§ TASK STATEMENT
When you reach the line containing "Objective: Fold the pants" in the entries below, start writing out each line exactly, and stop after the line containing "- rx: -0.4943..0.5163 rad".

(Records from a collection)
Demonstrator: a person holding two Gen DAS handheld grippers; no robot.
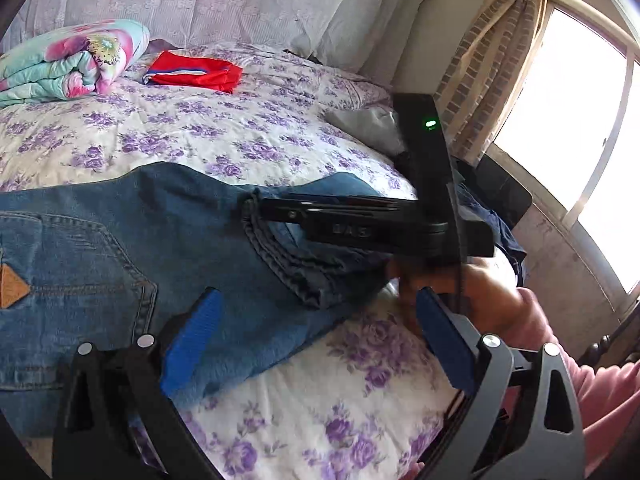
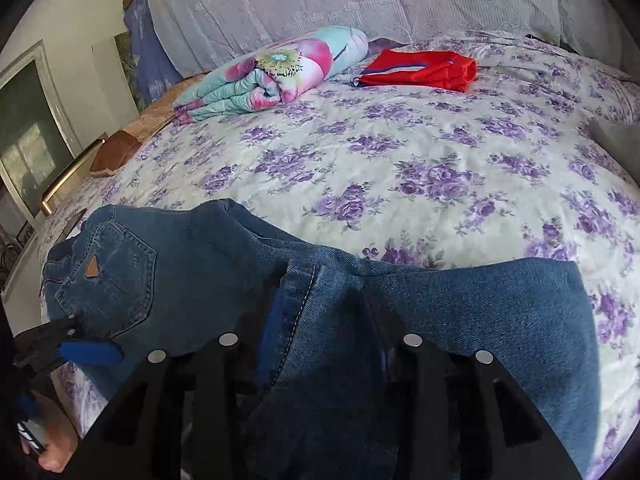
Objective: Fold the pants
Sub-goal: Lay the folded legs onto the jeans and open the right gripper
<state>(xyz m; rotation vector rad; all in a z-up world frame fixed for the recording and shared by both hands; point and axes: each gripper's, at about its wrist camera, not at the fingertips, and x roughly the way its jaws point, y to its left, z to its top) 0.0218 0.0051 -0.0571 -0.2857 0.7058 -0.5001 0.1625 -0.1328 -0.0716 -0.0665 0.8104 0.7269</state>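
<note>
Blue jeans (image 1: 120, 240) lie across the near part of a bed with purple flowers (image 1: 240, 128), back pocket and tan patch (image 1: 14, 286) facing up. Their legs are doubled over, hems (image 1: 288, 256) on top. My left gripper (image 1: 318, 294) is wide open over the jeans' near edge, and its blue pads (image 1: 192, 340) hold nothing. My right gripper (image 1: 256, 208), held by a hand in a pink sleeve, reaches in from the right with its tips at the hem. In the right wrist view the right gripper (image 2: 326, 304) stands open with a fold of jeans (image 2: 480, 312) lying loosely between its fingers.
A folded red garment (image 2: 420, 66) and a rolled floral quilt (image 2: 272, 76) sit at the far side of the bed below lace-covered pillows. A grey cloth (image 1: 368, 124) lies at the right edge, with a curtain and a bright window (image 1: 568, 120) beyond. The bed's left edge (image 2: 60, 200) borders a wall.
</note>
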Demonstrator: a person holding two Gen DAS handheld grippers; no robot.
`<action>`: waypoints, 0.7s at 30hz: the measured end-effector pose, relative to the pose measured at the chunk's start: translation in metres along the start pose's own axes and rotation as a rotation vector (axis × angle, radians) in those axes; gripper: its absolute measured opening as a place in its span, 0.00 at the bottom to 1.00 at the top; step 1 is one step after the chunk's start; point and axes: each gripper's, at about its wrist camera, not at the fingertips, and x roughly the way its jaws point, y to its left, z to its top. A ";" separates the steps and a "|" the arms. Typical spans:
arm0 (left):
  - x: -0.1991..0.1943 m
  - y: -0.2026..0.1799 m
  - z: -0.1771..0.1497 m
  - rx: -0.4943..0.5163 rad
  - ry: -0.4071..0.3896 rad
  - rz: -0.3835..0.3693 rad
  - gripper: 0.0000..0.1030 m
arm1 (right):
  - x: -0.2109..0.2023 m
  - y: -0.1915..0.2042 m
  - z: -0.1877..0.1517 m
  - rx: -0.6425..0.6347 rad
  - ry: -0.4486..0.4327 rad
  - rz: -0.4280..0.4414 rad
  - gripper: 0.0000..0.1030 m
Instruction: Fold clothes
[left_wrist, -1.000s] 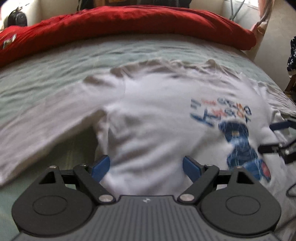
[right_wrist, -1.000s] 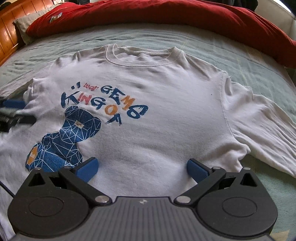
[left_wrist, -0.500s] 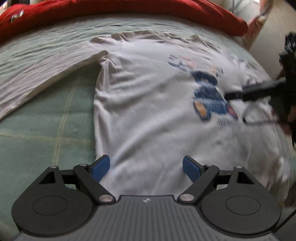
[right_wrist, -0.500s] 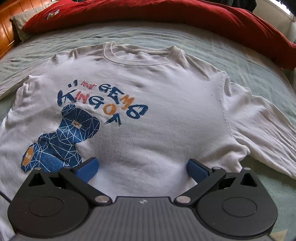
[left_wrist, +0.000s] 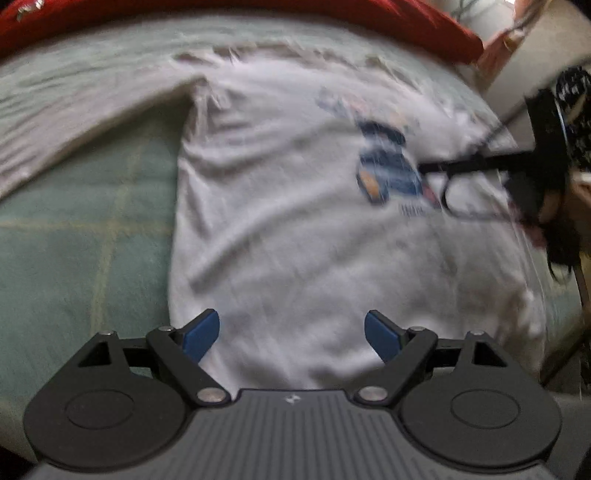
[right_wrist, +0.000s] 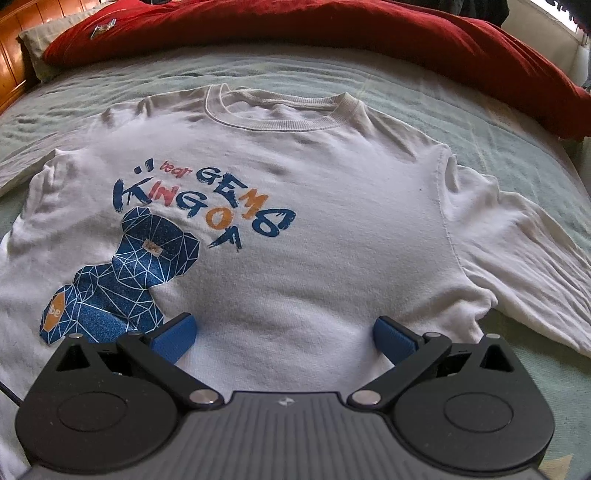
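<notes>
Right wrist view: red blanket (right_wrist: 369, 33) beyond white sweatshirt (right_wrist: 332, 206), unobstructed.

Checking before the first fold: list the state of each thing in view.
White sweatshirt: spread flat, print up, unfolded.
Right sleeve: stretched out to the side, wrinkled.
Left gripper: open, holding nothing.
Right gripper: open, holding nothing.
Red duvet: bunched along the far edge of the bed.

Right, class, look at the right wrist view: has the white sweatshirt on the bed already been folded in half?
No, the sweatshirt lies spread flat on the bed, print up, with one sleeve stretched out sideways.
</notes>
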 end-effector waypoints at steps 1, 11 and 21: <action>-0.001 0.003 -0.006 0.002 0.017 0.013 0.83 | 0.000 0.000 0.000 0.002 0.000 -0.001 1.00; -0.006 0.000 -0.010 0.008 0.042 -0.058 0.83 | -0.001 0.001 0.000 0.005 -0.001 -0.011 1.00; -0.008 -0.027 -0.005 0.109 0.007 -0.156 0.82 | 0.000 0.003 0.001 0.005 -0.012 -0.013 1.00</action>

§ TASK OUTPUT
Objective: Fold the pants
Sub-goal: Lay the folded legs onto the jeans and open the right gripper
<state>(xyz m; rotation vector rad; all in a z-up world frame fixed for the recording and shared by both hands; point and axes: each gripper's, at about its wrist camera, not at the fingertips, and x roughly the way its jaws point, y to its left, z to its top) 0.0218 0.0051 -0.0571 -0.2857 0.7058 -0.5001 0.1625 -0.1328 -0.0716 -0.0665 0.8104 0.7269</state>
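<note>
Blue jeans (image 1: 120, 240) lie across the near part of a bed with purple flowers (image 1: 240, 128), back pocket and tan patch (image 1: 14, 286) facing up. Their legs are doubled over, hems (image 1: 288, 256) on top. My left gripper (image 1: 318, 294) is wide open over the jeans' near edge, and its blue pads (image 1: 192, 340) hold nothing. My right gripper (image 1: 256, 208), held by a hand in a pink sleeve, reaches in from the right with its tips at the hem. In the right wrist view the right gripper (image 2: 326, 304) stands open with a fold of jeans (image 2: 480, 312) lying loosely between its fingers.
A folded red garment (image 2: 420, 66) and a rolled floral quilt (image 2: 272, 76) sit at the far side of the bed below lace-covered pillows. A grey cloth (image 1: 368, 124) lies at the right edge, with a curtain and a bright window (image 1: 568, 120) beyond. The bed's left edge (image 2: 60, 200) borders a wall.
</note>
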Demonstrator: a person holding two Gen DAS handheld grippers; no robot.
`<action>`: waypoints, 0.7s at 30hz: the measured end-effector pose, relative to the pose measured at the chunk's start: translation in metres along the start pose's own axes and rotation as a rotation vector (axis × angle, radians) in those axes; gripper: its absolute measured opening as a place in its span, 0.00 at the bottom to 1.00 at the top; step 1 is one step after the chunk's start; point and axes: each gripper's, at about its wrist camera, not at the fingertips, and x roughly the way its jaws point, y to its left, z to its top. A ";" separates the steps and a "|" the arms. Typical spans:
arm0 (left):
  - x: -0.1991..0.1943 m
  - y: -0.2026..0.1799 m
  - z: -0.1771..0.1497 m
  - rx: -0.4943..0.5163 rad

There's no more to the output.